Exercise brief - The response should consist of the data reproduced word for word.

Provided data -
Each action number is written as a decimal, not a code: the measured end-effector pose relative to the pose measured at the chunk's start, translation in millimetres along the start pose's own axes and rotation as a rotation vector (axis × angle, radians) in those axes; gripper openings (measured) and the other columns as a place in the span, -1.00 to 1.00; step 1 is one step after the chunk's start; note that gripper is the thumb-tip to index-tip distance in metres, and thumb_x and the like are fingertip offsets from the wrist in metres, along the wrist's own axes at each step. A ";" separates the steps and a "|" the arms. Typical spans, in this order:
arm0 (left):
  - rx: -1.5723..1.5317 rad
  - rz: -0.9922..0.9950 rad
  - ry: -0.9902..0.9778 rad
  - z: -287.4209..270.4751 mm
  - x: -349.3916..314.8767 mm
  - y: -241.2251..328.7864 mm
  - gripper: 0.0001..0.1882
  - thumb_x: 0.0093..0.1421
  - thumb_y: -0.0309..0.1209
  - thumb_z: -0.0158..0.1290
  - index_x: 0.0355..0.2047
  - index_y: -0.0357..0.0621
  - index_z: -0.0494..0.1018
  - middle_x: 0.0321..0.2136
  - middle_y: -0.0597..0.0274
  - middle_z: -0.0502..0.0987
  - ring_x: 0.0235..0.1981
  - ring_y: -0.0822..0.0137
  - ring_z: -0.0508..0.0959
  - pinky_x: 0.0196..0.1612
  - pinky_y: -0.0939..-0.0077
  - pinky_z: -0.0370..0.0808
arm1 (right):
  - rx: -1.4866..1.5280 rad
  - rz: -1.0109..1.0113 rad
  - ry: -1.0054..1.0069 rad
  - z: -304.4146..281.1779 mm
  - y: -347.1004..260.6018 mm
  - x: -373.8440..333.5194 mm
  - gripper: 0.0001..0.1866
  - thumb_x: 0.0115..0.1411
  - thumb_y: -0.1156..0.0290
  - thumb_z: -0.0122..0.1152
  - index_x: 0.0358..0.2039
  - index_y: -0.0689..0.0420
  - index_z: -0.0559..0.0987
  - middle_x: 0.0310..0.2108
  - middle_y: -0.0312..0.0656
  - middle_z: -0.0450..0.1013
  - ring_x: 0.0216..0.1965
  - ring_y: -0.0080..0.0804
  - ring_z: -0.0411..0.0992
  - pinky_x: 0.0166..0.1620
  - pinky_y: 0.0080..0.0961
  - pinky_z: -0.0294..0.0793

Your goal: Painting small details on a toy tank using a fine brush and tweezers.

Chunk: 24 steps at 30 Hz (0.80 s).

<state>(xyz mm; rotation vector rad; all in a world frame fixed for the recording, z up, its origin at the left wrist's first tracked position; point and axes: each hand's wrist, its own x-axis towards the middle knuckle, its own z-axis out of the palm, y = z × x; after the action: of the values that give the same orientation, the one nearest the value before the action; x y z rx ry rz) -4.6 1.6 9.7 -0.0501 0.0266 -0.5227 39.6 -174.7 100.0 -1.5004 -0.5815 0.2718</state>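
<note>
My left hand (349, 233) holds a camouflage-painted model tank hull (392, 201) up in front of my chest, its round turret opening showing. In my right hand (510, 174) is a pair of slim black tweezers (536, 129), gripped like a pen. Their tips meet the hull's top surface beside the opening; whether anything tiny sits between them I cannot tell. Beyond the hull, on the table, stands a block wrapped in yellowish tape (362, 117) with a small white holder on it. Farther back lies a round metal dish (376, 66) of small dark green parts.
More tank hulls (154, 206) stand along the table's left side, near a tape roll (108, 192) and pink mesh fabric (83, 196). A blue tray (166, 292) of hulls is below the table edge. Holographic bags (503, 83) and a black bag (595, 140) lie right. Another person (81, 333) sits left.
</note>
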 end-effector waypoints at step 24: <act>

Task result -
Each action number is written as a decimal, not a code: the measured end-effector pose relative to the pose measured at the chunk's start, translation in millimetres along the start pose's own axes and rotation as a rotation vector (axis × angle, radians) in those axes; gripper openings (measured) and the other columns as a place in the span, -1.00 to 1.00; step 1 is one step after the chunk's start; note that gripper is the thumb-tip to index-tip distance in metres, and thumb_x and the like are fingertip offsets from the wrist in metres, along the wrist's own axes at each step. A ";" separates the steps and a "|" the arms. Typical spans, in this order:
arm0 (left):
  - rx: -1.5723..1.5317 rad
  - rz: -0.9922..0.9950 rad
  - ry: -0.9902..0.9778 rad
  - z: -287.4209..270.4751 mm
  - x: -349.3916..314.8767 mm
  - y: -241.2251..328.7864 mm
  - gripper: 0.0001..0.1882
  - thumb_x: 0.0093..0.1421
  - thumb_y: -0.0309..0.1209
  - thumb_z: -0.0158..0.1290
  - index_x: 0.0355..0.2047
  - index_y: -0.0357..0.0621
  - index_z: -0.0494..0.1018
  - middle_x: 0.0321..0.2136
  - middle_y: -0.0597..0.0274
  - middle_z: -0.0502..0.0987
  - ring_x: 0.0235..0.1981
  - ring_y: -0.0822..0.0137
  - ring_z: -0.0508..0.0959
  - pinky_x: 0.0196..0.1612
  - pinky_y: -0.0939..-0.0077
  - pinky_z: -0.0370..0.0808
arm1 (right):
  - rx: -1.4866..1.5280 rad
  - rz: -1.0109..1.0113 rad
  - ry: -1.0054..1.0069 rad
  - z: -304.4146..281.1779 mm
  - y: -347.1004..260.6018 mm
  - x: -373.8440..333.5194 mm
  - gripper: 0.0001..0.1866
  - thumb_x: 0.0115..0.1411
  - thumb_y: -0.1156..0.0290
  - thumb_z: -0.0122..0.1152
  - index_x: 0.0358..0.2039
  - index_y: -0.0689..0.0420
  - index_z: -0.0559..0.0987
  - middle_x: 0.0310..0.2108
  - middle_y: -0.0312..0.0656
  - middle_z: -0.0450..0.1013
  - ring_x: 0.0216..0.1965
  - ring_y: -0.0080..0.0804
  - ring_z: -0.0411..0.0992
  - pinky_x: 0.0166..0.1620
  - pinky_y: 0.0080..0.0961
  - pinky_z: -0.0294..0.0793

Your goal: Painting small details on a toy tank using a fine brush and tweezers.

Chunk: 24 steps at 30 Hz (0.80 s).

<state>(xyz mm; rotation vector rad; all in a world frame fixed for the recording, z up, its origin at the left wrist's first tracked position; point and axes: each hand's wrist, its own x-axis towards the middle knuckle, its own z-axis out of the palm, y = z × x; after the action: of the values that give the same orientation, the one nearest the value before the action; x y z rx ry rz) -4.6 1.6 9.7 -0.0501 0.0266 -0.5227 39.6 -174.7 100.0 -1.5004 -0.5815 0.2718</state>
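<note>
My left hand (349, 233) holds a camouflage-painted model tank hull (392, 201) up in front of my chest, its round turret opening showing. In my right hand (510, 174) is a pair of slim black tweezers (536, 129), gripped like a pen. Their tips meet the hull's top surface beside the opening; whether anything tiny sits between them I cannot tell. Beyond the hull, on the table, stands a block wrapped in yellowish tape (362, 117) with a small white holder on it. Farther back lies a round metal dish (376, 66) of small dark green parts.
More tank hulls (154, 206) stand along the table's left side, near a tape roll (108, 192) and pink mesh fabric (83, 196). A blue tray (166, 292) of hulls is below the table edge. Holographic bags (503, 83) and a black bag (595, 140) lie right. Another person (81, 333) sits left.
</note>
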 end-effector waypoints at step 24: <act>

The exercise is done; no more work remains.